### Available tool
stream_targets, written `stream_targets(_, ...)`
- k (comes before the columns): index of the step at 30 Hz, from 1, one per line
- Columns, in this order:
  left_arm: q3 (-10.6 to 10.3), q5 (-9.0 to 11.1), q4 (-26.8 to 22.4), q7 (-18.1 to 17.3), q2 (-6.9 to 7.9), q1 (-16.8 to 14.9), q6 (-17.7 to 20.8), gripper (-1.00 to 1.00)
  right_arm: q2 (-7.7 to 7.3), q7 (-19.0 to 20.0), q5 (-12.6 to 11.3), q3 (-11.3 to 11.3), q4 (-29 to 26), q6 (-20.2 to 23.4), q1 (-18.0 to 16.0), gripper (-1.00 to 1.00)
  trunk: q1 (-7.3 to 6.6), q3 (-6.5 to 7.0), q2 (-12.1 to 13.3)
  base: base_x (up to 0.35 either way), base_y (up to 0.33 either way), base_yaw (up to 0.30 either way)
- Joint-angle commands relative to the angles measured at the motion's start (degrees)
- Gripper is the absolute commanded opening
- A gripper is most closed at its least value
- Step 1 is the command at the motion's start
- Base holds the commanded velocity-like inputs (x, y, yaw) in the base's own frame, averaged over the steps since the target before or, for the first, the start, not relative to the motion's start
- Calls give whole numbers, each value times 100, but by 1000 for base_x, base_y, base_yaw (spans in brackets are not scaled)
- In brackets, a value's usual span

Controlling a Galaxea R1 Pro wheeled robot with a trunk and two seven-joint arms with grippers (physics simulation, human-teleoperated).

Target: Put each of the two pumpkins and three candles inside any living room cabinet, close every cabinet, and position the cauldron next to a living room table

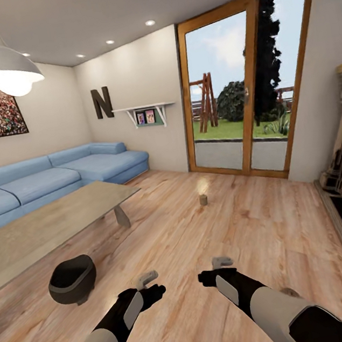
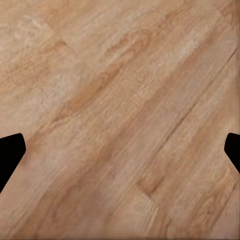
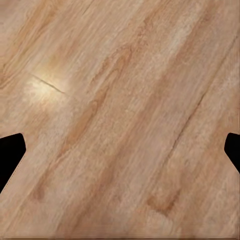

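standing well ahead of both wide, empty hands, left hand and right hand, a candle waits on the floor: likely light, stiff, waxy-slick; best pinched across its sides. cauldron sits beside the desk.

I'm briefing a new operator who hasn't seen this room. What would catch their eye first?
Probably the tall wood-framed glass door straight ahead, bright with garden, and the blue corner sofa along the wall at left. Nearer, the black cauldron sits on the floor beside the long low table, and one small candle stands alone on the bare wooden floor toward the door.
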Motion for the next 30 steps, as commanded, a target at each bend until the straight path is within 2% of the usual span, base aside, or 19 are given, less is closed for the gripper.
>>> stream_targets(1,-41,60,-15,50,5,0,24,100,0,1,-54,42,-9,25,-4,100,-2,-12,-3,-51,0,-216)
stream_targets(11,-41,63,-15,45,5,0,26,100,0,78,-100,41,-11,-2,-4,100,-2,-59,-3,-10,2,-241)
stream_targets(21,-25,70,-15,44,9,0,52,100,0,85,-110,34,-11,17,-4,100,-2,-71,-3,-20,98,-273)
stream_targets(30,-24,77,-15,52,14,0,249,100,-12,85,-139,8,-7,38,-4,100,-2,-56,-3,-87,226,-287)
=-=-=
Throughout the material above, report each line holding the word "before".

### Output for this exercise
- k (comes before the columns): index of the step at 30 Hz, from 1, one per line
- Base holds the commanded velocity-like inputs (x, y, yaw) in the base's own frame, averaged over the steps since the target before or, for the first, the start, not relative to the motion's start

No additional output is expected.